__Information provided__
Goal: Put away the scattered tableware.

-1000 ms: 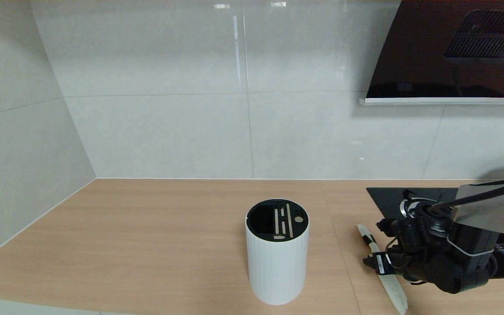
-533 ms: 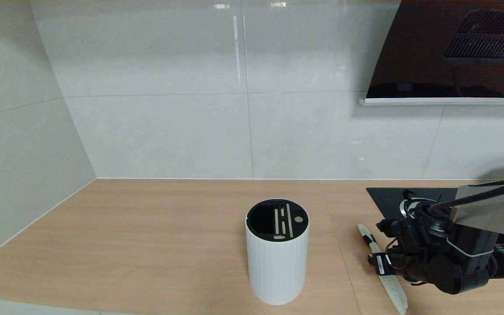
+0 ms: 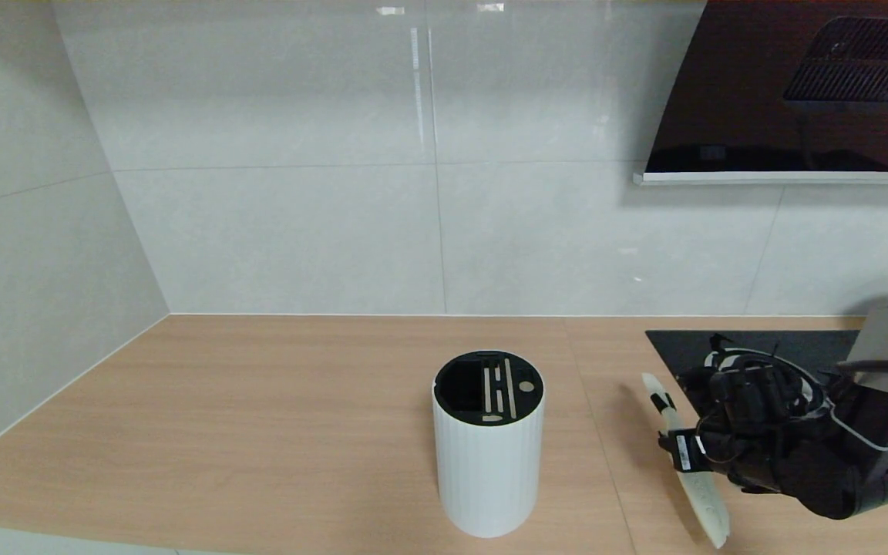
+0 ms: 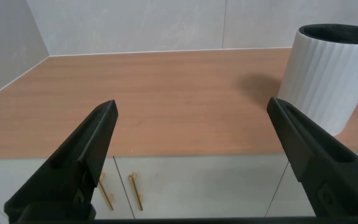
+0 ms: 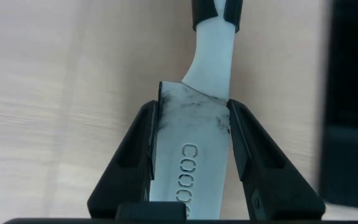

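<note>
White ceramic knife [image 3: 704, 497], tilted near the wooden table's [image 3: 259, 401] front edge, apart from the white ribbed slotted holder [image 3: 488, 462]; right hand [image 3: 683, 455] clenched across its flat blade, likely light, stiff, slick, chip-prone, so the black-banded handle [image 3: 654, 385] would grip safer.

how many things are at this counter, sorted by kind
knife: 1
slotted white holder: 1
black cooktop: 1
total: 3
</note>
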Robot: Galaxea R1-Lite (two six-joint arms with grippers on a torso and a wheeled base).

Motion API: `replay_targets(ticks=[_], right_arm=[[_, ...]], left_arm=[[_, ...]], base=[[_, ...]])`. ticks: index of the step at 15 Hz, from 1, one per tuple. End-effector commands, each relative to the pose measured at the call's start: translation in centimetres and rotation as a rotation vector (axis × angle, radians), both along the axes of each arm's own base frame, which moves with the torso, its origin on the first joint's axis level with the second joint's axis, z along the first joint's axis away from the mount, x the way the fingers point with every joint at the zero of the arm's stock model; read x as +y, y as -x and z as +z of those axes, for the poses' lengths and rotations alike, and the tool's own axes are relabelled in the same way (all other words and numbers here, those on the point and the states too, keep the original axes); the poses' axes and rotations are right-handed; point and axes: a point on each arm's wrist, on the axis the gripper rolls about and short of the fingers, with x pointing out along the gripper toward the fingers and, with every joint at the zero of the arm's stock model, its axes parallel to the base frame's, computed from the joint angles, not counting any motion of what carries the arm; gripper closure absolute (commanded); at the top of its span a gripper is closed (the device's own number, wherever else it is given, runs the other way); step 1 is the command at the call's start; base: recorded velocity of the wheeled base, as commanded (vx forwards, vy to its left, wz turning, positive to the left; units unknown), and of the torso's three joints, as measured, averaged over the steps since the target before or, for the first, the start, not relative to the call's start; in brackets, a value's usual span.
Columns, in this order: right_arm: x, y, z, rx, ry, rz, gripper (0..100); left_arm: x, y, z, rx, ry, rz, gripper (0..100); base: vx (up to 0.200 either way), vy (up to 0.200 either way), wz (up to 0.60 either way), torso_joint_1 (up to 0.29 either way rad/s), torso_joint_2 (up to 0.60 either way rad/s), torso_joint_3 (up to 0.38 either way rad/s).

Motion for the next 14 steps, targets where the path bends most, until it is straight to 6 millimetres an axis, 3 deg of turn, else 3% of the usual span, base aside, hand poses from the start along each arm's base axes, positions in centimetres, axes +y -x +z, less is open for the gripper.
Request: replay_targets(ticks=[1,4,7,9,11,12,14], right_arm=[[1.1,2.0,3.9,-0.098,-0.023,0.048,100],[2.1,3.7,5.2,-0.122,-0.027,0.101,100],[1.9,4.6,7.9,-0.214,-0.043,0.099,100],[1.5,5.5,10.7,-0.31,-0.065,0.094,100],[1.3,5.8,13.5,-0.41,-0.088,0.087,100],[1.4,5.4,15.0,-0.45,-0.098,0.087,100],[1.9,4.3,17.6,-0.498,-0.109,0.085,100]], left_arm=[[0.0,0.0,0.0,0.0,-0.002,0.001,0],[0.0,0.0,0.0,0.0,-0.016,0.001,0],[0.0,0.2,0.8,-0.036,0.012,0.005,0],[-0.1,1.2,3.6,-0.128,0.097,-0.029,0],[-0.3,1.9,5.5,-0.087,0.092,-0.18,0],[-0.5,1.6,7.4,-0.01,0.095,-0.296,0],[-0.8,-1.3,11.9,0.102,0.113,-0.397,0]], base=[[0.0,0.0,0.0,0.0,0.0,0.0],[0.0,0.0,0.0,0.0,0.0,0.0],[0.0,0.0,0.0,0.0,0.0,0.0],[0.0,0.0,0.0,0.0,0.0,0.0],[0.0,0.0,0.0,0.0,0.0,0.0],[0.0,0.0,0.0,0.0,0.0,0.0],[0.0,0.0,0.0,0.0,0.0,0.0]])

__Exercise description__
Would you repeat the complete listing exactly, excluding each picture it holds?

__Reply__
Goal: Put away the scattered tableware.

-1000 ms: 
-533 ms: 
+0 ms: 
+0 ms: 
+0 ms: 

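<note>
White ceramic knife [image 3: 704, 497], tilted near the wooden table's [image 3: 259, 401] front edge, apart from the white ribbed slotted holder [image 3: 488, 462]; right hand [image 3: 683, 455] clenched across its flat blade, likely light, stiff, slick, chip-prone, so the black-banded handle [image 3: 654, 385] would grip safer.

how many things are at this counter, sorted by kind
knife: 1
slotted white holder: 1
black cooktop: 1
total: 3
</note>
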Robot: Galaxea R1-Lite (two six-joint arms with grippers on a torso and a wheeled base).

Motion API: `replay_targets(ticks=[_], right_arm=[[_, ...]], left_arm=[[_, ...]], base=[[_, ...]])`. ticks: index of the step at 15 Hz, from 1, one per tuple. End-effector commands, each relative to the pose measured at the call's start: translation in centimetres and rotation as a rotation vector (axis × angle, radians), both along the axes of each arm's own base frame, which moves with the torso, its origin on the first joint's axis level with the second joint's axis, z along the first joint's axis away from the mount, x the way the fingers point with every joint at the zero of the arm's stock model; read x as +y, y as -x and z as +z of those axes, for the poses' lengths and rotations alike, and the tool's own axes are relabelled in the same way (all other words and numbers here, those on the point and the states too, keep the original axes); the poses' axes and rotations are right-handed; point and axes: a point on each arm's wrist, on the axis the gripper rolls about and short of the fingers, with x pointing out along the gripper toward the fingers and, with every joint at the zero of the arm's stock model, its axes parallel to the base frame's, computed from the joint angles, not counting any motion of what carries the arm; gripper closure absolute (commanded); at the top of its span a gripper is closed (the device's own number, wherever else it is given, runs the other way); step 1 is the command at the call's start; base: recorded velocity of the wheeled base, as commanded (vx forwards, vy to its left, wz turning, positive to the left; units unknown), and of the torso's three joints, as measured, averaged over the steps since the target before or, for the first, the start, not relative to the call's start; in brackets, a value's usual span.
Columns, in this order: right_arm: x, y, z, rx, ry, rz, gripper (0..100); left_arm: x, y, z, rx, ry, rz, gripper (0..100); base: vx (up to 0.200 either way), vy (up to 0.200 either way), wz (up to 0.60 either way), torso_joint_1 (up to 0.29 either way rad/s), torso_joint_2 (up to 0.60 either way rad/s), torso_joint_3 (up to 0.38 either way rad/s).

Motion for the next 14 steps, targets where the path bends most, until it is straight to 6 millimetres an axis, 3 deg of turn, else 3% of the usual span, base aside, hand poses from the start along each arm's base axes, positions in centimetres, axes +y -x +z, less is open for the gripper.
Request: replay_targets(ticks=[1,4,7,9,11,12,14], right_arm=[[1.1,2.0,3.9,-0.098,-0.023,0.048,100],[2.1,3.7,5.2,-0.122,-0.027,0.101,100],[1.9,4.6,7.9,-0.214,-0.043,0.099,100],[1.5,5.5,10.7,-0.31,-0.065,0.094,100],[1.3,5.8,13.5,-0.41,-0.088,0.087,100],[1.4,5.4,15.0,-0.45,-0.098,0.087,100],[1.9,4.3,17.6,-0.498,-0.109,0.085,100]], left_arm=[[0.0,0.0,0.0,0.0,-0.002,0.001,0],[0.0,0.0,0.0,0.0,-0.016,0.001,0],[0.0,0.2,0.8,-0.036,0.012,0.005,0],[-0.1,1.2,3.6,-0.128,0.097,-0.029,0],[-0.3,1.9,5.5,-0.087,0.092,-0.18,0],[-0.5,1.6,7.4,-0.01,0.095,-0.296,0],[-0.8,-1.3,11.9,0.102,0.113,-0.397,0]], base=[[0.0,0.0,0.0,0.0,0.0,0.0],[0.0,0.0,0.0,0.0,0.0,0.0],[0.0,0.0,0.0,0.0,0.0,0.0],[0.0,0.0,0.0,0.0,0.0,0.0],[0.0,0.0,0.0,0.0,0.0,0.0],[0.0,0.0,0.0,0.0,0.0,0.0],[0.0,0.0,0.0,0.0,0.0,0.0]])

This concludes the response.